Carex pleiostachys C.B.Clarke
Type locality: Milford Sound. Type: K, T. Kirk 1026, Jan., 1894; isotypes at WELT and AK.
Tufts dense, lfy, pale green. Culms 10–30 cm. × 0.5–1 mm., terete, glab.; basal sheaths light brown, occ. slightly reddish. Lvs us. noticeably > culms, 1–1.5 mm. wide, ± concave on upper surface, often with a median groove, convex on lower surface, margins scabrid, tips very much curled; sheaths very long, up to ½ length of lamina. Spikes 5–7; terminal spike male; remaining spikes female, occ. male at the base, 1–2 cm. × 4–7 mm., uppermost spikes ± approximate, sessile, lower spikes shortly pedunculate, the lowest more distant from the others; lf-like bracts subtending spikes very long, with curled tips.
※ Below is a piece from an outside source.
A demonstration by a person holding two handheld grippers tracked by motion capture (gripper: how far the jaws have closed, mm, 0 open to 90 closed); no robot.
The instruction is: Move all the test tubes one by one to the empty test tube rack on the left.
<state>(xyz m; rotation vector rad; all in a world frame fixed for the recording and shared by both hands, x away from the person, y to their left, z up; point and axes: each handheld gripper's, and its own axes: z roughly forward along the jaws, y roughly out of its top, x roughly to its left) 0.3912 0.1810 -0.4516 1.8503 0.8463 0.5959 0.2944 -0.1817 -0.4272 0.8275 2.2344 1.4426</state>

Glumes (excluding awn) slightly < utricles, ovate, acute or slightly emarginate, membr., cream with light brown striae, midrib even paler, produced to a slightly scabrid awn of variable length. Utricles 3–4 × c. 1 mm., subtrigonous, narrow-lanceolate, green to greenish brown with white to pale brown nerves, becoming indistinct at maturity, margins quite glab.; beak tapering very gradually, 1–1.5 mm. long, orifice bifid, glab.; stipe c. 0.5 mm. long. Stigmas 3. Nut c. 2 mm. long, trigonous, oblong-obovoid, dark brown.
DIST.: S. Fiordland.
Coastal.
Cheeseman (Man. N.Z. Fl. 1925, 273) treated C. pleiostachys as a synonym of C. comans which it resembles in its narrow, concavo-convex lvs and short, light coloured spikes. However, C. pleiostachys has broader spikelets and the glab. utricles are quite distinct from the scabrid-beaked utricles characteristic of C. comans.